Alyssa Kirkman was always the perfect girl: varsity soccer captain, advanced science classes, and dating the equally gorgeous Cody Velasquez. And then, one day, she vanished. And no one noticed.
Well, someone did. An unnamed narrator comes home from her freshman year from college and learns from Alyssa’s sister, Nicole, that she’s disappeared. The narrator hasn’t spoken to Alyssa since ninth grade, ever since…well, never mind that.
Alyssa’s parents seem oblivious to their daughter’s disappearance, which Nicole can’t comprehend. To help locate her sister, the narrator contacts Cody (who, in addition to being Alyssa’s ex, also happens to be her ex. This has almost nothing to do with the end of their friendship). Together, the narrator, Cody, and Nicole discover that Alyssa was failing her advanced classes, fighting with her demanding parents, and hiding a case of crippling depression. But that’s just the start of her secrets.
To get to the truth, the narrator will have to confront Alyssa’s perfectionist mother, work out her complicated feelings for Cody, and finally untangle why their friendship ended in the first place.

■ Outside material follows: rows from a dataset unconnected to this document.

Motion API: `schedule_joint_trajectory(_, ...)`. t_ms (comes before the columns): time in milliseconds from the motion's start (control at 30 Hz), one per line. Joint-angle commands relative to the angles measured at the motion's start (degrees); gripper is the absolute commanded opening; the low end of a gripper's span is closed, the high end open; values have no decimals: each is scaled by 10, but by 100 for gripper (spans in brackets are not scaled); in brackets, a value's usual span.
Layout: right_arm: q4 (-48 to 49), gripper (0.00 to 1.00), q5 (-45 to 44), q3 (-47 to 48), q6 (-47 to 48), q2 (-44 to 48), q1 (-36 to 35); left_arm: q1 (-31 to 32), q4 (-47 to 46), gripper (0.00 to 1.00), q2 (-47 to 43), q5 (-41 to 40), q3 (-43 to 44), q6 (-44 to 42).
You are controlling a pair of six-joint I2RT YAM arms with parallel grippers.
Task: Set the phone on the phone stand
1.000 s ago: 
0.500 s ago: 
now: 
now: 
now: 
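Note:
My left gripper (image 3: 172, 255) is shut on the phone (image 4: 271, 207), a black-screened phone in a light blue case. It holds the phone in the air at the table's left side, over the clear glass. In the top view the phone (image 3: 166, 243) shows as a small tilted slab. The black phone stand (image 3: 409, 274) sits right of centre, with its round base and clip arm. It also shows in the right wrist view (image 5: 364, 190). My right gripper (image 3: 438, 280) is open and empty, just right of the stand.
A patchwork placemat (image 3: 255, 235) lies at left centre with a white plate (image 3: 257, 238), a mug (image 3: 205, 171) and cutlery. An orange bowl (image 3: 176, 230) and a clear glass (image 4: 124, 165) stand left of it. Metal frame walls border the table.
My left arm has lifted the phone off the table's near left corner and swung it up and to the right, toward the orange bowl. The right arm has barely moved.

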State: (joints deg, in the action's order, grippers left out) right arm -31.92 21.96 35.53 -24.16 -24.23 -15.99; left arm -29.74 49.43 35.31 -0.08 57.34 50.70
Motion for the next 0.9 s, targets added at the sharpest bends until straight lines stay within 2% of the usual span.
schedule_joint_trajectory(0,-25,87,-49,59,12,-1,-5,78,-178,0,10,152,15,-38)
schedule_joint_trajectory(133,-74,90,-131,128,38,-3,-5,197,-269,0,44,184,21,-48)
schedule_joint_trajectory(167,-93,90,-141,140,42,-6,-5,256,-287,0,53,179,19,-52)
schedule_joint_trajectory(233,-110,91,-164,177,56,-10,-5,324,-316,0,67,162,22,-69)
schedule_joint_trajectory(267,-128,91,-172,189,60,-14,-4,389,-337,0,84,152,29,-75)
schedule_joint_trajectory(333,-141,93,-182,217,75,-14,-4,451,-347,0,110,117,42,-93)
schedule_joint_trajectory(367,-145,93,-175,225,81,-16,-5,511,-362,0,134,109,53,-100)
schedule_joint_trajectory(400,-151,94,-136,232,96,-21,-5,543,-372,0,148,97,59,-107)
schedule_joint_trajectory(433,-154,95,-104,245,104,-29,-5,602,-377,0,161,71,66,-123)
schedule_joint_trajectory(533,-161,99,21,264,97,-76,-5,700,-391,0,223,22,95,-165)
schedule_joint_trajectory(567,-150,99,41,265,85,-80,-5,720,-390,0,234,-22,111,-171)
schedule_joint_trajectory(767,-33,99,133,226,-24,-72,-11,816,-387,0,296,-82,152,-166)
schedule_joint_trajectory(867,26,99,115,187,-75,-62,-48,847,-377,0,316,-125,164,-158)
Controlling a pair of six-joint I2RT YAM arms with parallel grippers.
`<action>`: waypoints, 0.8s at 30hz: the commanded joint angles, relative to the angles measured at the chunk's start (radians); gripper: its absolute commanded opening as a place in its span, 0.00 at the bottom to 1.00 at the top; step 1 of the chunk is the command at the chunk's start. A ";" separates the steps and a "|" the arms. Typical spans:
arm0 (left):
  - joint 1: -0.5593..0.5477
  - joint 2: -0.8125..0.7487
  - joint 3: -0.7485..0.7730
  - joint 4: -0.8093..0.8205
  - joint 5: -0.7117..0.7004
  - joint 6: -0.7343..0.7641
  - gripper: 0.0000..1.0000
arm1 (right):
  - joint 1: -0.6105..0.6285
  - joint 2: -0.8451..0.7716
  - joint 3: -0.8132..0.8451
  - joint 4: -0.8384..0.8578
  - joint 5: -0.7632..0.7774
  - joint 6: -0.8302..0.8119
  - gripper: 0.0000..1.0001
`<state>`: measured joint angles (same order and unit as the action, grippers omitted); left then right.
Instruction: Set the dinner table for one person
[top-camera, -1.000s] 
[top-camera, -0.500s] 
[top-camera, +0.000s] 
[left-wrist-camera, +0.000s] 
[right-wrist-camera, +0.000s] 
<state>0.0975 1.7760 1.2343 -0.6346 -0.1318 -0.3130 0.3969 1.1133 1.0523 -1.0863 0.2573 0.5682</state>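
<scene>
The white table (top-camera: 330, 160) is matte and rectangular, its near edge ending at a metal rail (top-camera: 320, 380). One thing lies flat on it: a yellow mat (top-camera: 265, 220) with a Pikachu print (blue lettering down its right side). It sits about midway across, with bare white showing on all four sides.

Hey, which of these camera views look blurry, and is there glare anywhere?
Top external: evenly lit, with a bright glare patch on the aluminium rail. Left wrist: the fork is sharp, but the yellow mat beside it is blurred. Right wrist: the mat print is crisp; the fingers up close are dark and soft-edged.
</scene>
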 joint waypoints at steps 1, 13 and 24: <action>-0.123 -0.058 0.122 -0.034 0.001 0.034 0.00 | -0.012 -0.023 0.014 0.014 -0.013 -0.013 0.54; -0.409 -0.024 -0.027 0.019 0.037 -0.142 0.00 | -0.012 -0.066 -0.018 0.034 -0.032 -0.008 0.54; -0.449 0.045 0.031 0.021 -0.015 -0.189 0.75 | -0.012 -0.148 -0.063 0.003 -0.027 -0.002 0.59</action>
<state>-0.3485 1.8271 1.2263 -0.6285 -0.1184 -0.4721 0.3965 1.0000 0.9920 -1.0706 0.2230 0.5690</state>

She will have to work quickly, though, because the trio soon learns that Alyssa has stopped taking her depression medication—and wherever she is, she might be a danger to herself.
ALYSSA is a standalone YA contemporary of about 69,000 words. The novel has teen/adult crossover appeal similar to John Green’s Paper Towns and Kimberly McCreight’s Reconstructing Amelia but also takes inspiration from Daphne du Maurier’s Rebecca.